Especie | Tratamiento | MS (%) | G (%) | P (%) | C (%) | FN (%) |
D. conceptione | Inicial TA (CG) | 90,46 | 10,75 | 32,43 | 24,23 | 1,60 |
Final TA (CG) | 93,69 | 9,50 | 36,70 | 25,50 | 1,30 | |
Inicial TA (CC) | 90,46 | 10,75 | 32,43 | 24,23 | 1,60 | |
Final TA (CC) | 93,69 | 9,50 | 36,70 | 25,50 | 1,30 | |
Inicial 30 °C | 95,75 | 11,54 | 30,20 | 25,48 | 1,40 | |
Final 30 °C | 95,78 | 14,00 | 33,80 | 26,12 | 1,70 | |
Inicial 40 °C | 94,14 | 10,07 | 34,63 | 25,50 | 1,47 | |
Final 40 °C | 90,37 | 9,76 | 36,00 | 25,50 | 1,50 | |
C. obscurus | Inicial (CG) | 94,14 | 14,14 | 24,66 | 18,76 | 1,35 |
Final (CG) | 90,48 | 11,24 | 33,00 | 26,12 | 1,50 | |
Inicial (CC) | 94,14 | 14,14 | 24,66 | 18,76 | 1,35 | |
Final (CC) | 90,48 | 11,24 | 33,00 | 26,12 | 1,50 | |
inicial 30 °C | 92,80 | 13,61 | 27,25 | 25,93 | 1,65 | |
final 30 °C | 89,66 | 10,07 | 32,60 | 25,50 | 1,23 | |
inicial 40 °C | 93,30 | 11,19 | 30,60 | 29,35 | 1,54 | |
final 40 °C | 92,90 | 11,19 | 33,16 | 29,35 | 1,39 |
MS: Materia seca, PC: proteína cruda, G: Grasa, C: Ceniza, FC: Fibra cruda.
CONCLUSIONES
El ensilado biológico (EB), es una alternativa de conservación estable y a la vez mejorar nutritivamente los desechos orgánicos para ser destinados a la alimentación animal (cerdos y aves).
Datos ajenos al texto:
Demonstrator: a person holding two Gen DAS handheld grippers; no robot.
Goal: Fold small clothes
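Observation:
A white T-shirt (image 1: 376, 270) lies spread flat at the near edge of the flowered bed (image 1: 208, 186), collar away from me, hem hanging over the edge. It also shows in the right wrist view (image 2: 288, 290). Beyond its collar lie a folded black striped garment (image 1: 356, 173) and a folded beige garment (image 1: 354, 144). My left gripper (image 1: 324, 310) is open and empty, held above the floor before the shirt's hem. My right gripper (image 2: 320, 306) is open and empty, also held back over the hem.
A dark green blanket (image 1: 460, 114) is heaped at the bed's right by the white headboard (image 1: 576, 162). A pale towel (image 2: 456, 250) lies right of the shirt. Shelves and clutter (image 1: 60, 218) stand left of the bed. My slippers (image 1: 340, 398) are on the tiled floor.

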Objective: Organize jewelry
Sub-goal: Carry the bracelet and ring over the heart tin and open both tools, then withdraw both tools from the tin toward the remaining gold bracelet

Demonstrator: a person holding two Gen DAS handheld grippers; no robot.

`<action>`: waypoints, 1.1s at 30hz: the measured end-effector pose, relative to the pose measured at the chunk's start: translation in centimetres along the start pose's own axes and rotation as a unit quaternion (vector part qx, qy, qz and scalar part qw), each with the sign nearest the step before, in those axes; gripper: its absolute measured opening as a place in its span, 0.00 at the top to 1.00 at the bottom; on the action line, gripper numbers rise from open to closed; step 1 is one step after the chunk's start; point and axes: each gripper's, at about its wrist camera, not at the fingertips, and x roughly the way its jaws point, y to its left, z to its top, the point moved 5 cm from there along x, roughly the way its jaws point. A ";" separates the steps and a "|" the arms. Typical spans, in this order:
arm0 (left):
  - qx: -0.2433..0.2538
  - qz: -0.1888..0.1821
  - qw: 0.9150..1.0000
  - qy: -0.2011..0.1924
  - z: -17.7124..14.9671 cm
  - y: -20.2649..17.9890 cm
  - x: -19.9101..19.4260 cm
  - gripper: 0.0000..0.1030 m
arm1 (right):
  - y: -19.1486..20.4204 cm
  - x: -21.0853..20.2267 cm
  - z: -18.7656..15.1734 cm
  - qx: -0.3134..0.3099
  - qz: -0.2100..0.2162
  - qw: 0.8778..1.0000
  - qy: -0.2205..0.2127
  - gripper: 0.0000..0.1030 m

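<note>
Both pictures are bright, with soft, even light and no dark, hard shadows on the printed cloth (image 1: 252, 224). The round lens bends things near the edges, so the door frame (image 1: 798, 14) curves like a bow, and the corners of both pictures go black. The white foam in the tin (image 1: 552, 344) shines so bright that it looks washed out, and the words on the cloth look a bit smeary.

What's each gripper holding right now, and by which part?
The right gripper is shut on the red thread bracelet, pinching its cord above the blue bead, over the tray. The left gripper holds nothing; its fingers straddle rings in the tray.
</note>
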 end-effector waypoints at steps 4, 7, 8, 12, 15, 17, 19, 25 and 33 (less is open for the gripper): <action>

En el proceso de fermentación la temperatura influye, en el tiempo de incubación considerándose más eficiente incubar a temperatura de 30 °C, pero si aumenta la incubación a 40 °C se acelera el proceso de incubación, el proceso está estable en menos tiempo de incubación y su deterioro empieza más temprano. En la producción del EB se puede usar indistintamente los diferentes tipos de cepas de bacterias acido lácticas (BAL) nativas, aisladas del tracto digestivo del cerdos y aves evaluadas previamente, por lo que estos hallazgos permitirán considerar como organismos fermentadores para obtener el EB, bacterias nativas aisladas del animal cerdo o gallina. Al aumentar la temperatura de incubación, genera un costo adicional que es parte de la producción del EB. El contenido nutricional del EB depende de la Materia prima utilizada y en proceso el EB aumenta ligeramente el contenido de proteína de la materia prima utilizada. Otra variable que se puede considerar para ser una alternativa procesada mediante el EB pueden ser la mezcla de residuos orgánicos de origen animal y vegetal como materia prima para hacer EB.